Human embryos made without eggs or sperm have been created in a scientific breakthrough which is bound to raise serious ethical and legal questions.
They do not have the beginnings of a brain or a beating heart, but do include cells which would go on to form the placenta and yolk sac.
Scientists believe that their finding could provide significant insight and aid research into rare genetic disorders and the biological causes of miscarriage.
But the synthetic embryos are not covered by laws in the UK or in most countries around the world, meaning that they come with serious ethical and legal issues regarding the use of human embryos in a lab.
Until this breakthrough, scientists had to adhere to the 14-day rule which meant they were limited to allowing embryos to develop in a lab for a maximum of two weeks.
After this point researchers would have to wait until further along its development to pick up their study, relying on pregnancy scans and embryos donated to research.
The desire to understand this period of an embryo’s development – which starts at day 14 and ends around day 28 – was the main motivation behind the work to create synthetic human embryos.
Professor Magdalena Zernicka-Goetz, a fellow at the University of Cambridge, described the work yesterday at the International Society for Stem Cell Research’s annual meeting in Boston: ‘We can create human embryo-like models by the reprogramming of [embryonic stem] cells.’
Before the talk, she told The Guardian: ‘It’s beautiful and created entirely from embryonic stem cells.’

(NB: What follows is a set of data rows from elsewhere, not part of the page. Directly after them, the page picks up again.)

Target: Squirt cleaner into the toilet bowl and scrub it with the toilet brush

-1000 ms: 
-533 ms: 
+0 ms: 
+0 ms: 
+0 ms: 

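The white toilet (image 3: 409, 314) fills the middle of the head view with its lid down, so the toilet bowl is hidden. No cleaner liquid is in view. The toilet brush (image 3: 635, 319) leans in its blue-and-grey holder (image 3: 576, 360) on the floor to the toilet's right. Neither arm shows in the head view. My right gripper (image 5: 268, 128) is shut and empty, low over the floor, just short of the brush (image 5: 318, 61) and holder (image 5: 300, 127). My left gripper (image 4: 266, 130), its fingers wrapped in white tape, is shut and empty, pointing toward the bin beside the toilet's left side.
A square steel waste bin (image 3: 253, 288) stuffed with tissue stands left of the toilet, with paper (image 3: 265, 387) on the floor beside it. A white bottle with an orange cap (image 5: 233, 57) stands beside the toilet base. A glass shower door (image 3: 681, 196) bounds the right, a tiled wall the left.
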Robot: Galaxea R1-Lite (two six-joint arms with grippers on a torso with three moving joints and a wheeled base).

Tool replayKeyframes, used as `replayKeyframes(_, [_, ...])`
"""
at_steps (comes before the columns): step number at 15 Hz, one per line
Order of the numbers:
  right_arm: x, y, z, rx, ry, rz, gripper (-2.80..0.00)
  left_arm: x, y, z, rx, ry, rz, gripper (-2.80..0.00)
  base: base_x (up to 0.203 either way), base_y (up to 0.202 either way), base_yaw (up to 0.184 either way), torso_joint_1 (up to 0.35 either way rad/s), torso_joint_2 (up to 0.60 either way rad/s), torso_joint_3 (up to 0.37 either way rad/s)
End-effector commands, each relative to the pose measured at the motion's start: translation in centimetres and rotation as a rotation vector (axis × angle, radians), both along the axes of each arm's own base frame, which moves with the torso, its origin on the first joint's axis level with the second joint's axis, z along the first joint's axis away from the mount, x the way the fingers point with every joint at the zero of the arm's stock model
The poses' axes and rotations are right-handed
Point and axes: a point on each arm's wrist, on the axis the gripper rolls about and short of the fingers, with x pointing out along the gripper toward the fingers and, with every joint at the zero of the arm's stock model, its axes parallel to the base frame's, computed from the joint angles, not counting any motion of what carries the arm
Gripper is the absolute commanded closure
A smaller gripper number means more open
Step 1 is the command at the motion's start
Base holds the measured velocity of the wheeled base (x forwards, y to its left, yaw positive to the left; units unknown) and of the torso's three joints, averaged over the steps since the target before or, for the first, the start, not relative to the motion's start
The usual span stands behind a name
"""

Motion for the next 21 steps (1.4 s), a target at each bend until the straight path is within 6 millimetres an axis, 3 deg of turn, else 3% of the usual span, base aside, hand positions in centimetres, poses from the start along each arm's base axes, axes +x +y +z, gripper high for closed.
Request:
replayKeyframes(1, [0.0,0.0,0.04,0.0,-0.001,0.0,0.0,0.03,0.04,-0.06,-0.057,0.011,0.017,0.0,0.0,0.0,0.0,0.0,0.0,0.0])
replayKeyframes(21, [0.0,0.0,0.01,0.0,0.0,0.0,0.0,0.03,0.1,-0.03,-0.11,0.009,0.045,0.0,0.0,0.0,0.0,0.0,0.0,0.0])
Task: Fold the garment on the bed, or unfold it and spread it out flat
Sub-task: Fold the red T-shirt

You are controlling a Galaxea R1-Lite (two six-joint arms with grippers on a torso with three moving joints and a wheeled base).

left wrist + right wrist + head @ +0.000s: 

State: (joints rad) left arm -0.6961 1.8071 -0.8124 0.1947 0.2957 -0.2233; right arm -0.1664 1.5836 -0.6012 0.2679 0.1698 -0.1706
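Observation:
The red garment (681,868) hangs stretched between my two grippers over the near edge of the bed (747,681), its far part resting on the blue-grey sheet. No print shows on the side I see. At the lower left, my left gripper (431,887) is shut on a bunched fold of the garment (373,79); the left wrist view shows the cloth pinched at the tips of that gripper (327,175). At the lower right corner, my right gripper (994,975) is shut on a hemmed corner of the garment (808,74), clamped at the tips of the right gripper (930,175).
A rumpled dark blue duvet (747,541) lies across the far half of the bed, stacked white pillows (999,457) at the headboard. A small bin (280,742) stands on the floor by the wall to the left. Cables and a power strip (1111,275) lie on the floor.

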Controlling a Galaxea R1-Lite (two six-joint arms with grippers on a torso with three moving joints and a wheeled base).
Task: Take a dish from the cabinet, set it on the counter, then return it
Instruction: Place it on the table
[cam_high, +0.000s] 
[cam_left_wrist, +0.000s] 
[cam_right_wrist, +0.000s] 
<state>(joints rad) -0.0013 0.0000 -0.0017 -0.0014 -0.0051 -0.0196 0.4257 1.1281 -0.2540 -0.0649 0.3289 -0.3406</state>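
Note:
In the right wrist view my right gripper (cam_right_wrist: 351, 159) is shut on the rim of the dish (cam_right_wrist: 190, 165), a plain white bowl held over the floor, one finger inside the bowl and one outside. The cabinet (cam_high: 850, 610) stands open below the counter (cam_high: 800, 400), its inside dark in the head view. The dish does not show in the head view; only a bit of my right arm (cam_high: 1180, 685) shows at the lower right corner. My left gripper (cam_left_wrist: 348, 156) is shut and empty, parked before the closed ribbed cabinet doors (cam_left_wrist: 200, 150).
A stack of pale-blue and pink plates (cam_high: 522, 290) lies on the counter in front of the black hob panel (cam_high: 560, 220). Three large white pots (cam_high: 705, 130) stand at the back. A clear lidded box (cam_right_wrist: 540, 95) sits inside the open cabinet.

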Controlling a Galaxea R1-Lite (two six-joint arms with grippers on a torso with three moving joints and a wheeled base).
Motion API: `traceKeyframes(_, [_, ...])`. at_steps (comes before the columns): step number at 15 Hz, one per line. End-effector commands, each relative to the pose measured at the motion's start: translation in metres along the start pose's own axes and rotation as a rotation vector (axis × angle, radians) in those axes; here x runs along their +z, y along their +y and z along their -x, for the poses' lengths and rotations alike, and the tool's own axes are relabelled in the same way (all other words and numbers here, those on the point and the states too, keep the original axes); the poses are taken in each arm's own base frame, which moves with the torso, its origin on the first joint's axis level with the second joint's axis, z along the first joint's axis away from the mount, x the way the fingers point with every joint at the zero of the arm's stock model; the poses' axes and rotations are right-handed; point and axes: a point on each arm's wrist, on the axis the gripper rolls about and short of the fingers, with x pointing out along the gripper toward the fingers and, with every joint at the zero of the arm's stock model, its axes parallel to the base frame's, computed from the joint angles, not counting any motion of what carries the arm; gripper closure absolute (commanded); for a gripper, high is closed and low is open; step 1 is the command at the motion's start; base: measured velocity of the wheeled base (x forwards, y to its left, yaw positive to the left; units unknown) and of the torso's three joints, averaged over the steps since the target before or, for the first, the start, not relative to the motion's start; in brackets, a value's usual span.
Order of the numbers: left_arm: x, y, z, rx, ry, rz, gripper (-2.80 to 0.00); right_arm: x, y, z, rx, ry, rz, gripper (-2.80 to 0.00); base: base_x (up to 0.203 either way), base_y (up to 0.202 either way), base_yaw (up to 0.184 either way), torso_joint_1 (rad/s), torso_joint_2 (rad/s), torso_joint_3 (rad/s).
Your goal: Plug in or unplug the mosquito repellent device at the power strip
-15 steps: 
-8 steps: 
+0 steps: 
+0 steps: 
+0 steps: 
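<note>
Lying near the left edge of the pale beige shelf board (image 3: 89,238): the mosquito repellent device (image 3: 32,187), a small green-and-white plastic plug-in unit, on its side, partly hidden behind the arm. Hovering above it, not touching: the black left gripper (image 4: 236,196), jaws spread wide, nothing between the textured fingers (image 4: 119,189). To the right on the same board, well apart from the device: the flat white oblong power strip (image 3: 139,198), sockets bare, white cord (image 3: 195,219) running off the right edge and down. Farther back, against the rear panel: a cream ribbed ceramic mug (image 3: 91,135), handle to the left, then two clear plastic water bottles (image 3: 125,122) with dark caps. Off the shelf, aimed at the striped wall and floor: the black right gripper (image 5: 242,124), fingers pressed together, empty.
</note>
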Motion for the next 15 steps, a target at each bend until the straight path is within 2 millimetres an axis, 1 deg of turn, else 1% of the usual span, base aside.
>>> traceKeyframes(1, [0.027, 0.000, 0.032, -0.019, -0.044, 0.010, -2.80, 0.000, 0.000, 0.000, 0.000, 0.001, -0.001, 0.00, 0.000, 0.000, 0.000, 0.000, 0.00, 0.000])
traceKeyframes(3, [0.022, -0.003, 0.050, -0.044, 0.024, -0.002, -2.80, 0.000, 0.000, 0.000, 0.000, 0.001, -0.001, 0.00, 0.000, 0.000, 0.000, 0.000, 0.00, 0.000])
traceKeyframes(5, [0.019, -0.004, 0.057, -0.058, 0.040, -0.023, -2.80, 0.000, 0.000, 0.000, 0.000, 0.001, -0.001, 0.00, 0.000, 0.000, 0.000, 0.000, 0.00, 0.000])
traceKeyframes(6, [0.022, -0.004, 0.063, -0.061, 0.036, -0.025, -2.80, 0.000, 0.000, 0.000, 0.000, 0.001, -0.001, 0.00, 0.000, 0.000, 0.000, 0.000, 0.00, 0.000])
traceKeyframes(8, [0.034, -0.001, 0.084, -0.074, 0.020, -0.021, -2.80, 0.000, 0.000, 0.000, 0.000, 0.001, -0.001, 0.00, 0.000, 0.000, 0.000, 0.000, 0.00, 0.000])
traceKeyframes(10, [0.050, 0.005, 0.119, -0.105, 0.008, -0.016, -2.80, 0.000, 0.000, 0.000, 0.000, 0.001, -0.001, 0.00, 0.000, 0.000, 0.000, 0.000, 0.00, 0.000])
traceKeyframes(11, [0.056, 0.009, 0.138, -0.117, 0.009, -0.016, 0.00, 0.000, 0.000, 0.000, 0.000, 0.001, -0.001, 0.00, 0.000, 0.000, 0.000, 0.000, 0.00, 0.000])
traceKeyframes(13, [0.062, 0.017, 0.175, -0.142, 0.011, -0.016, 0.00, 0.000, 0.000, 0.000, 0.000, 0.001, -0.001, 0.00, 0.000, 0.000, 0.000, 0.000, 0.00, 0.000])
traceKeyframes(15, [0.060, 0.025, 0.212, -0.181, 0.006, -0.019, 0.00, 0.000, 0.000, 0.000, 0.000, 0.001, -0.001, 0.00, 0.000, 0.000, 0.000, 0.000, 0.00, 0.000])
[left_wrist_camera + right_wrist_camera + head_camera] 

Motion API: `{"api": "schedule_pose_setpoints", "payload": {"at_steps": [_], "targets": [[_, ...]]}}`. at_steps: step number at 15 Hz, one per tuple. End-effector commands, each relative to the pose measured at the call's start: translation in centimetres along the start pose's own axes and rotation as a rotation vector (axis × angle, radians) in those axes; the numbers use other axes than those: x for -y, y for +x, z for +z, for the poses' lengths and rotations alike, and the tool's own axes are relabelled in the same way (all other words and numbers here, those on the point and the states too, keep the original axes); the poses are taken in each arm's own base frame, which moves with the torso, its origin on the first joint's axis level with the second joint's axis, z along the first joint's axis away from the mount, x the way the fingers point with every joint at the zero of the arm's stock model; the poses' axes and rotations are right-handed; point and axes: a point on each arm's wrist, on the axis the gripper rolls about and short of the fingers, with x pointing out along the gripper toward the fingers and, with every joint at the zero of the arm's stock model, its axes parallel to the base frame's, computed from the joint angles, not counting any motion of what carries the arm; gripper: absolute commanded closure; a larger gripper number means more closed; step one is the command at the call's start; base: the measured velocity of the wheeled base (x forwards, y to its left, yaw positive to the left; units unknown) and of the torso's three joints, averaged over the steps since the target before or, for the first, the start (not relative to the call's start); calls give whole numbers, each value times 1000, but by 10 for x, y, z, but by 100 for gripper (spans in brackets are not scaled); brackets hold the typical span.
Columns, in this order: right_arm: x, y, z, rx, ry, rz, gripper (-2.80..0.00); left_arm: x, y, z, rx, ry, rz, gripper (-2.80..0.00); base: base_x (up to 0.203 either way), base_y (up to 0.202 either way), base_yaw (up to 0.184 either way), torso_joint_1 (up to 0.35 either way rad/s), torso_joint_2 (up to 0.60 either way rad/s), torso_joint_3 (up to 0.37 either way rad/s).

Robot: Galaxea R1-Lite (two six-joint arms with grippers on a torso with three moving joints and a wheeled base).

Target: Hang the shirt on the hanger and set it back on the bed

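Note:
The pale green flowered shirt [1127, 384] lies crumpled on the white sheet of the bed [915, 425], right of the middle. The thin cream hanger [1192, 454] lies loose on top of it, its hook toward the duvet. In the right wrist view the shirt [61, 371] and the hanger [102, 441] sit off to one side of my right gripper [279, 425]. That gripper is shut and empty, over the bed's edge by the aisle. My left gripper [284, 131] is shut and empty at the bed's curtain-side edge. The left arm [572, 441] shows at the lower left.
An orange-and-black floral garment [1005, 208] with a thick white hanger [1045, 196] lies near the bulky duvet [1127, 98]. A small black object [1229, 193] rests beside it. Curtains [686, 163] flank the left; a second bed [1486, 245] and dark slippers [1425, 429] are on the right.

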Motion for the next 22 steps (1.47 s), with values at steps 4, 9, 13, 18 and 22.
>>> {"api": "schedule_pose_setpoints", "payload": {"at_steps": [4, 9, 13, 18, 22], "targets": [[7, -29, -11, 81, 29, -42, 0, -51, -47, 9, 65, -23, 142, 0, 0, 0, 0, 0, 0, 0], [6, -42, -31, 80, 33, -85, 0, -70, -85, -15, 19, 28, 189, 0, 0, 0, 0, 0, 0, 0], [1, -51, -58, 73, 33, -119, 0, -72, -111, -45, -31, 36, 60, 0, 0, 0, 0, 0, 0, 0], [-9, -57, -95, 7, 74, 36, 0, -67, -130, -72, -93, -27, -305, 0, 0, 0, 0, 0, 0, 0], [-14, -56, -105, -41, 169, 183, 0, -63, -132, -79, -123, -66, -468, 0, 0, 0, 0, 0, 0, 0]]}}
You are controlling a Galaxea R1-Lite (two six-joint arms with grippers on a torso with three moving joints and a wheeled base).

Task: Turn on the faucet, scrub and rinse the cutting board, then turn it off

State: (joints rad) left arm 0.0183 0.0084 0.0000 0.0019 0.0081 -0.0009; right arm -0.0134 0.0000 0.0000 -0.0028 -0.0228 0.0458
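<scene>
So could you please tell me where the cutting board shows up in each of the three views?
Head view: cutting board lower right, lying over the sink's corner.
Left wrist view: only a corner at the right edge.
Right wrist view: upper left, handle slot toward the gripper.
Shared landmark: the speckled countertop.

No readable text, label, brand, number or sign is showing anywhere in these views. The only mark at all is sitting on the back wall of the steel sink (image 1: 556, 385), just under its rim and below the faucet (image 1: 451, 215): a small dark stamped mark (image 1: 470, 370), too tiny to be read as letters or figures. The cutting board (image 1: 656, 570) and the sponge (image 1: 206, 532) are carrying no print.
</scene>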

While it is not yet clear if the synthetic embryos could continue developing beyond their early stages, implanting them into a patient’s womb would be illegal and there is no near-term prospect of them being used for medical purposes.
Robin Lovell-Badge, the head of stem cell biology and developmental genetics at the Francis Crick Institute in London, told The Guardian: ‘The idea is that if you really model normal human embryonic development using stem cells you can gain an awful lot of information about how we begin development, what can go wrong, without having to use early embryos for research.’
Discussing the ethical issues surrounding the findings, he added: ‘If the whole intention is that these models are very much like normal embryos, then, in a way, they should be treated the same.
‘Currently in legislation they’re not. People are worried about this.’